The source said investigators believed that Ikanovic was the group’s leader, saying that the other two had referred to him as “boss” or “emir”. He said Ikanovic had refused to cooperate with investigators.

Police sources said Ikanovic, a 32-year-old Bosnian national, had no criminal record. During the 1992-1995 Bosnian war, he fought against Bosnian Serb forces as a member of the Al-Mujaheed Muslim unit, which operated on its own, outside the control of the Bosnian Army. The unit was largely comprised of Bosnian Wahhabis and fighters from Muslim countries.

A senior official in the Bosnian Federation police told ISN Security Watch that investigators were also following the movements of three other people in Sarajevo, suspected of having links to the alleged network.

“Those three people, all Bosnian citizens, never sleep in one place for more than a couple of days. Yet, all we can do for now is follow them because we have no grounds for tapping their phones or raiding their apartments,” the source said.

The source also said that one of the three suspects being followed had been arrested four years ago by NATO forces in Bosnia on suspicion that he was plotting attacks on a US military base in northern Bosnia.

A search of his home uncovered a rocket-propelled grenade launcher, three passports, and an Islamic last will and testament.

After pressure from human rights groups, who protested over the suspect’s detention for four months without the right to contact a lawyer and without evidence that he was plotting an attack on the US military base, he was released. He now lives in Sarajevo and either works at or owns a car wash in the suburb of Stup.

Bosnian police may face similar problems, as they have so far been unable to charge any of the five suspects arrested.

“Due to the fact that both Abdulkadir and Bektasevic have refused to cooperate with investigators and have denied that the weapons found in their apartment were theirs and that they were planning a terror attack, all we can do is examine the evidence from the apartment,” one high-ranking police official said.

Some 30 kilograms of explosives, dozens of guns, a suicide bombers vest, and a videotaped last will and testament were confiscated in raids on three apartments being rented out by the two suspects arrested in October.

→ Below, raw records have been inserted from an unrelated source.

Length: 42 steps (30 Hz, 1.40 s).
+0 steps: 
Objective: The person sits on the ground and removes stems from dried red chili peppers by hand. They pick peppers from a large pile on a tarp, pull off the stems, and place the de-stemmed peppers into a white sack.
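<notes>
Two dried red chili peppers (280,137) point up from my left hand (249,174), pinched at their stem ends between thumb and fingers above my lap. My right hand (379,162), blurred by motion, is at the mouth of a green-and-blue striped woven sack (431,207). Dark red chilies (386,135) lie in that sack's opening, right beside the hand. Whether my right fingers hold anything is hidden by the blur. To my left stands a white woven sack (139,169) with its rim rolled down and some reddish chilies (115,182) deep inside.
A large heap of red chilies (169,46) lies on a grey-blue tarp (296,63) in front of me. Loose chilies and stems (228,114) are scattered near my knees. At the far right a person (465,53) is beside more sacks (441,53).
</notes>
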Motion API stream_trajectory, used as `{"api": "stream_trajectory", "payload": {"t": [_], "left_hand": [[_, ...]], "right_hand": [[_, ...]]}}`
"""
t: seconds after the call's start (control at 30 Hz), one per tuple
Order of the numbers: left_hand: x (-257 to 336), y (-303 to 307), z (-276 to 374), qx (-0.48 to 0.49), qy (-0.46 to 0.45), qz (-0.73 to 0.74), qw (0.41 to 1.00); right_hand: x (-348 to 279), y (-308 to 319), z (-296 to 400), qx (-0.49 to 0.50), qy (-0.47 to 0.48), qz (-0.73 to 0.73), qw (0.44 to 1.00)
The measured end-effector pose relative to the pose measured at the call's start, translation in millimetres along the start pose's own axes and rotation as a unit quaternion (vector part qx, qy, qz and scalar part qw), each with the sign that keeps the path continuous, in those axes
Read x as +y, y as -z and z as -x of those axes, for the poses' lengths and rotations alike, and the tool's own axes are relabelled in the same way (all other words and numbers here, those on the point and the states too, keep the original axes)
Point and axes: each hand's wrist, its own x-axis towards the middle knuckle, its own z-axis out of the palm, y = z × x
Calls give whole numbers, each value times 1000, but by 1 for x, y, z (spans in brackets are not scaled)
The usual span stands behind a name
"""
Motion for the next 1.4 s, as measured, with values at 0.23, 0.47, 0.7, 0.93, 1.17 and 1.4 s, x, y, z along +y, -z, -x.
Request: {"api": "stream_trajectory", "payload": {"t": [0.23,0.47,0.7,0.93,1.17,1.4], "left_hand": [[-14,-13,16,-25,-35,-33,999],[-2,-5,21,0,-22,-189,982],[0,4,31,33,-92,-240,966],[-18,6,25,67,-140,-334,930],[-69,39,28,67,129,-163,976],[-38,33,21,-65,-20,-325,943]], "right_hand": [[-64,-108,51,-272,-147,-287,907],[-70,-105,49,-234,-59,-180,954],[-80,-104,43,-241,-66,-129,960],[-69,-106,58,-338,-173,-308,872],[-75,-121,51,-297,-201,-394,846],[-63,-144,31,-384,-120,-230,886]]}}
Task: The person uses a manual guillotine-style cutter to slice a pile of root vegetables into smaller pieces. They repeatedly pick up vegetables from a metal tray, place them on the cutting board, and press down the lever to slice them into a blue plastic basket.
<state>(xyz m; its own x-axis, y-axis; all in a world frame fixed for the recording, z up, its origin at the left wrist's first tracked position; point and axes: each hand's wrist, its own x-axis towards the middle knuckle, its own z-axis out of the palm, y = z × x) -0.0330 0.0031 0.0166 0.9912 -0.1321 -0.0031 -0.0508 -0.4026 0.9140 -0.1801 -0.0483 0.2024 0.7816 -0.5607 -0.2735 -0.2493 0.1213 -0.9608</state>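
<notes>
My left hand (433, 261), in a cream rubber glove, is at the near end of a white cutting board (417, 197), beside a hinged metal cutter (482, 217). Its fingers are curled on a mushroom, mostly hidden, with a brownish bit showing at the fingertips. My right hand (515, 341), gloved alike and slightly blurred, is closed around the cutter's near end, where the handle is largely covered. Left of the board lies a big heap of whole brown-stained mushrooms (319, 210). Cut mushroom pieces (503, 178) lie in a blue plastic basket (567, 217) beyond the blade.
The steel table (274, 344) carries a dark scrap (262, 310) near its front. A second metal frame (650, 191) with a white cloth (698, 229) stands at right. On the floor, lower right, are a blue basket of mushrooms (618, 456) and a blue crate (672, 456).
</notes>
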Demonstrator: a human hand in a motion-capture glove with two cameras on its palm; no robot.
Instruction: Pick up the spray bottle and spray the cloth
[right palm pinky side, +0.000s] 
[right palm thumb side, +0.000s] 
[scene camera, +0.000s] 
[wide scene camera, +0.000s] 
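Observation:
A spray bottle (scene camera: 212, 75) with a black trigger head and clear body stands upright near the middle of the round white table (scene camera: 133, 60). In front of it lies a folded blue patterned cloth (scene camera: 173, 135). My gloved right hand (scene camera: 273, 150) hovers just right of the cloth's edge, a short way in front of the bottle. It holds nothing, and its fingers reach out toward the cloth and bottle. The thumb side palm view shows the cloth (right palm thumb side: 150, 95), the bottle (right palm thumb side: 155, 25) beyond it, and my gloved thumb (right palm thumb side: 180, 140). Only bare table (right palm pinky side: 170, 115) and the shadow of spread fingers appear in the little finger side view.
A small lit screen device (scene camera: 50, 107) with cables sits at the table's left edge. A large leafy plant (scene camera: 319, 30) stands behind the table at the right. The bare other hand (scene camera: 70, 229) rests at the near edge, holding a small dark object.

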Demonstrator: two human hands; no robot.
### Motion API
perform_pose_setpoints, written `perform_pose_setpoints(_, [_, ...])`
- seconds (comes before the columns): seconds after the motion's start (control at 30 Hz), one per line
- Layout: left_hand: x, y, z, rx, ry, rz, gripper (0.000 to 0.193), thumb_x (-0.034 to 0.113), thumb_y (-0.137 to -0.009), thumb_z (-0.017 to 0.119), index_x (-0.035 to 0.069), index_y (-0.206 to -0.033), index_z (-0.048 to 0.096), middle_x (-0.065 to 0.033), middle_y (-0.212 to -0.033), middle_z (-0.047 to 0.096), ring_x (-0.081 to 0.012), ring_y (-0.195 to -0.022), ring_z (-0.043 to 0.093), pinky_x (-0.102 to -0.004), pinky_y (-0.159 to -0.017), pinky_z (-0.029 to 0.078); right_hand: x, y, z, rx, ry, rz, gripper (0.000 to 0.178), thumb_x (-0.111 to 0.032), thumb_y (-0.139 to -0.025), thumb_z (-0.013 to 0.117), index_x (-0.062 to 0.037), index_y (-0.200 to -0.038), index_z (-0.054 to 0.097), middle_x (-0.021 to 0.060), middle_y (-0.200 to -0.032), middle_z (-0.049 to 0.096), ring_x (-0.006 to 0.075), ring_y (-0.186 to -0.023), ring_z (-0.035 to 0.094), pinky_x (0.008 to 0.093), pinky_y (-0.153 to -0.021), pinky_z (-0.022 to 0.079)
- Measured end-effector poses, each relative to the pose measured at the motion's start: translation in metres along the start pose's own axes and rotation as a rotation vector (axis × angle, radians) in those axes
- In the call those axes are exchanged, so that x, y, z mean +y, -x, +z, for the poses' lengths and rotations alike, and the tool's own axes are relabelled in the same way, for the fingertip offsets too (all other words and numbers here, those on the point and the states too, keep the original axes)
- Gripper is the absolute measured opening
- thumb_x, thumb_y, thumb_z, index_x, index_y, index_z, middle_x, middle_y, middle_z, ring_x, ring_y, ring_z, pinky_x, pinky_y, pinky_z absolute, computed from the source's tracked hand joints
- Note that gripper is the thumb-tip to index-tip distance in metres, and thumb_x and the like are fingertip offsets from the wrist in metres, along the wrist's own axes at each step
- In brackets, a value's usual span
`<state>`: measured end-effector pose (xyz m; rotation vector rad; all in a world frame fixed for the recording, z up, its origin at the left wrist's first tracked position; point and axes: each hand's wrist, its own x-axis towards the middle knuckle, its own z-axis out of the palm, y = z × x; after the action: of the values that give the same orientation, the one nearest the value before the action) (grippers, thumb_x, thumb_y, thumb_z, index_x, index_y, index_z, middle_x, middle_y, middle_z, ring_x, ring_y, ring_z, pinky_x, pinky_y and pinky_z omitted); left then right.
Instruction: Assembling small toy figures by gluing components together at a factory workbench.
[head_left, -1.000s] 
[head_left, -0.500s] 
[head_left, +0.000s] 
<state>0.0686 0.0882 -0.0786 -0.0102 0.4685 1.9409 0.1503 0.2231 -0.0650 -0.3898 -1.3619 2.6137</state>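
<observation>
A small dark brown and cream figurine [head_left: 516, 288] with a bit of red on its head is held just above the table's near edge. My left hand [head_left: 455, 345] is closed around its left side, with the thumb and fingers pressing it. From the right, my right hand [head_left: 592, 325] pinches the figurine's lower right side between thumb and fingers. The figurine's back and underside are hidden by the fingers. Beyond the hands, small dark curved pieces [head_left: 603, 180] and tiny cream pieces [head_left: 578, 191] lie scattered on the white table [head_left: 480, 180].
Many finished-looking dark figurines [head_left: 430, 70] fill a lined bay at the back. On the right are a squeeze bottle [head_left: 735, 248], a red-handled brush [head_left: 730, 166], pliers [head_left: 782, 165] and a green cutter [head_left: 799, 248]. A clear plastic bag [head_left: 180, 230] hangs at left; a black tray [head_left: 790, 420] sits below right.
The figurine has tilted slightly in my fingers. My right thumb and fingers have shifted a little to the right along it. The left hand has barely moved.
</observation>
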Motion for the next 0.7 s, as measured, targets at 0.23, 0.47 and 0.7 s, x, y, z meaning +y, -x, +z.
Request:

The video tape shows the two men asking God for forgiveness for the sacrifice they were about to make. The two suspects are also shown making bombs, including one planted in a lemon and another planted in a tennis ball.

Police also found face masks worn by two of the suspects in the videotape and hair samples from those face masks believed to belong to one of the suspects. However, Bosnian forensics teams do not have the technical capability to analyze these samples.

The Bosnian authorities sent the videotape, a video camera, and other evidence to the US Federal Bureau of Investigation (FBI), which sources said were analyzing the samples.

The FBI’s forensic tests had shown that the video camera was the same one used to record the confiscated video tape containing the bombing-making evidence and the last will and testament. The hair analysis is expected later this month. The voice samples from the videotape could not be verified, the Bosnian police source said.

The source also said that comparing the number of weapons found in the apartment rented by Bektasevic and Abdulkadir with the number of weapons seen on the videotape, it was clear that weapons and explosives were still unaccounted for.

In the last two months, the source said, police had conducted several anti-terror raids in forests near the town of Kakanj, in the Hadzici suburb, and in the Bjelasnica mountain area, near Sarajevo.

“We believe that the majority of missing weapons are located in an abandoned house in one of those three locations and that the videotape was made there,” the source said. However, so far, security forces have been unable to uncover the location.
(By Damir Kaletovic and Anes Alic in Sarajevo)
Damir Kaletovic is a Sarajevo-based correspondent for ISN Security Watch, and the co-host of Bosnian Federal Television’s “60-Minutes” political talk show. Anes Alic is the Southeastern Europe Regional Editor for ISN Security Watch. He is based in Sarajevo.